[DATASET EXCERPT]

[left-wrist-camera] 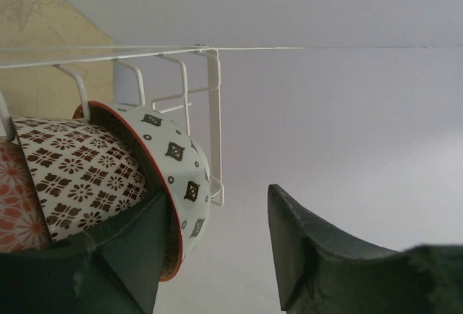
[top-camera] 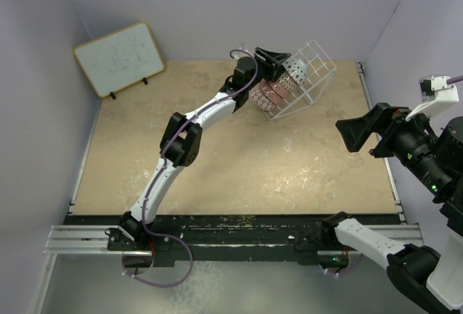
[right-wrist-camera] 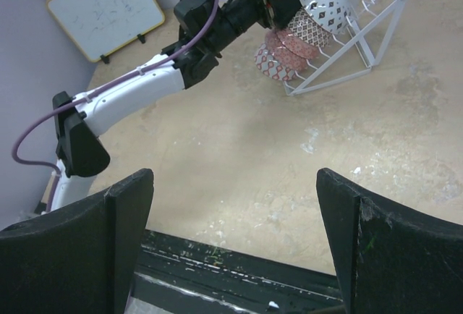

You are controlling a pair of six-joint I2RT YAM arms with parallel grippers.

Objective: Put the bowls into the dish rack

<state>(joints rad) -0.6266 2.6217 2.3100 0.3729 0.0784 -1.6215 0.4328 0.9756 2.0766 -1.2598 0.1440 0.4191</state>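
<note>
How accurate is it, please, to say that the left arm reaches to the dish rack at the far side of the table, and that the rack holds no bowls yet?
Not quite: the dish rack is not empty. The right wrist view shows several bowls standing in it on edge. The rest holds: the left arm does reach to the rack at the far side of the table.

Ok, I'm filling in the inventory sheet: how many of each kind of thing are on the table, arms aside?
Bowls: 4 in view
Dish rack: 1
Whiteboard: 1
Total: 6
</note>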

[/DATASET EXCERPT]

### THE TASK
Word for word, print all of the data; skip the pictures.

### ANSWER TO THIS TASK
[left-wrist-camera] 
[top-camera] 
[right-wrist-camera] 

You are controlling a pair of six-joint I2RT YAM arms with parallel grippers.

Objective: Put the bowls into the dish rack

<state>(joints rad) -0.6266 2.6217 2.3100 0.3729 0.0784 -1.6215 0.4328 0.9756 2.0766 -1.2598 0.1440 0.4191</state>
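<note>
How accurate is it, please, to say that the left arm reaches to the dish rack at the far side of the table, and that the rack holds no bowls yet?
Not quite: the dish rack is not empty. The right wrist view shows several bowls standing in it on edge. The rest holds: the left arm does reach to the rack at the far side of the table.

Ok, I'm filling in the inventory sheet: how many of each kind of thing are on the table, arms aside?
Bowls: 4 in view
Dish rack: 1
Whiteboard: 1
Total: 6
</note>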

That completes the output.